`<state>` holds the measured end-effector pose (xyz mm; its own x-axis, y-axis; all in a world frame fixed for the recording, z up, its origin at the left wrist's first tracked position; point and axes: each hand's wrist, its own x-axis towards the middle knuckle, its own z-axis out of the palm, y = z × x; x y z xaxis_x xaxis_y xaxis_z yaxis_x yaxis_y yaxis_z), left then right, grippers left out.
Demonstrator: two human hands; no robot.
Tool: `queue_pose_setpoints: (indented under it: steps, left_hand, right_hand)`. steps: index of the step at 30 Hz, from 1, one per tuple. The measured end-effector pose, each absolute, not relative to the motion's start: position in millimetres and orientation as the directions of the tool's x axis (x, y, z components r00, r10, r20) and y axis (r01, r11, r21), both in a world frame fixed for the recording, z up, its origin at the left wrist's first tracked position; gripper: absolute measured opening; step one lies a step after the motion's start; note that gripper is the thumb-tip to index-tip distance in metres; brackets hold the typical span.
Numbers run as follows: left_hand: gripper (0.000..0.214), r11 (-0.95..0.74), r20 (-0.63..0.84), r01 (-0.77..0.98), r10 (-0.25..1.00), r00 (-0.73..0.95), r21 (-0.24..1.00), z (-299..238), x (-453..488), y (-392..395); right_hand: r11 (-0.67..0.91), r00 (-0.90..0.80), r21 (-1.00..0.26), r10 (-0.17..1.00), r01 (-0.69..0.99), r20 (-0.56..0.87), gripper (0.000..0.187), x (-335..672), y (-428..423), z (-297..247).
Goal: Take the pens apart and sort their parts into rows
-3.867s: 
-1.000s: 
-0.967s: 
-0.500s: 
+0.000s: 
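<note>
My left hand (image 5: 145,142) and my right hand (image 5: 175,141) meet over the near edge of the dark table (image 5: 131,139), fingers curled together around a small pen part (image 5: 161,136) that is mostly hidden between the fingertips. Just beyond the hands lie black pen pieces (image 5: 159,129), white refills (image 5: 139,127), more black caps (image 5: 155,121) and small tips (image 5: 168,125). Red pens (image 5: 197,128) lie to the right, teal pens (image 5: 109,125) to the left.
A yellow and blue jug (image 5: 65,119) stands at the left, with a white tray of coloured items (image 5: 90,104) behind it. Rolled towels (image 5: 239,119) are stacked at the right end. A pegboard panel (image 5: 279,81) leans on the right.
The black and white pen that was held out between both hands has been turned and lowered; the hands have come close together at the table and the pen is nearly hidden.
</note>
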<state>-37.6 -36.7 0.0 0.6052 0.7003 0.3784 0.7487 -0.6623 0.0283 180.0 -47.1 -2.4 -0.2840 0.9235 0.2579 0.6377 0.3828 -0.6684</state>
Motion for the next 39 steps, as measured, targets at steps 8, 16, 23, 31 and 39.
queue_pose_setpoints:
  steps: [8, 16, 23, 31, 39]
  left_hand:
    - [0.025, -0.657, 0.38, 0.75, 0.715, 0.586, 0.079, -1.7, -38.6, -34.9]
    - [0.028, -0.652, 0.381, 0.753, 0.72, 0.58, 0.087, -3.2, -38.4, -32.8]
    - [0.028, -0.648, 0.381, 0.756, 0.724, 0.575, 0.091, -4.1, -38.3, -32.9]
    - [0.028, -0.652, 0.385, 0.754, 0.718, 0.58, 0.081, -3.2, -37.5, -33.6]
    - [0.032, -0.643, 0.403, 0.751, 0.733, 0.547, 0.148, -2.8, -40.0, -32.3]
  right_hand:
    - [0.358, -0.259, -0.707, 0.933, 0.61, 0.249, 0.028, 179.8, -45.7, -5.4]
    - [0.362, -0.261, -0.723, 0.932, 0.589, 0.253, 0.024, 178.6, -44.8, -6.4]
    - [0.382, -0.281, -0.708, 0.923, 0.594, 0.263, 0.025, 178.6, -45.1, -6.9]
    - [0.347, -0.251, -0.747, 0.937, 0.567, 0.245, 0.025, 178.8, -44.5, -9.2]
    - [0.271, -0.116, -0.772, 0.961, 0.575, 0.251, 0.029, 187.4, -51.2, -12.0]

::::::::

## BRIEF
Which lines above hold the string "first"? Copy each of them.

## SOLUTION TO THIS PROBLEM
`<state>` holds the measured end-effector pose (xyz mm; its own x-axis, y-axis; all in a world frame fixed for the recording, z up, its origin at the left wrist's first tracked position; point and axes: each hand's wrist, its own x-axis towards the middle knuckle, its own z-axis out of the palm, y = z × x; x y z xaxis_x xaxis_y xaxis_z yaxis_x yaxis_y yaxis_z), left then right, grippers left out.
Tool: `queue_pose_setpoints: (indented under it: steps, left_hand, right_hand)`. steps: index of the step at 30 Hz, from 1, one per tuple. The measured end-effector pose, each absolute, not relative to the motion's start: position in millimetres and orientation as the directions of the tool's x axis (x, y, z components r00, r10, r20) and y axis (r01, r11, r21), both in a world frame fixed for the recording, z up, its origin at the left wrist's first tracked position; gripper: absolute measured opening; step one lies a step after the motion's start; note that gripper is the thumb-tip to index-tip distance in metres; brackets hold the typical span.

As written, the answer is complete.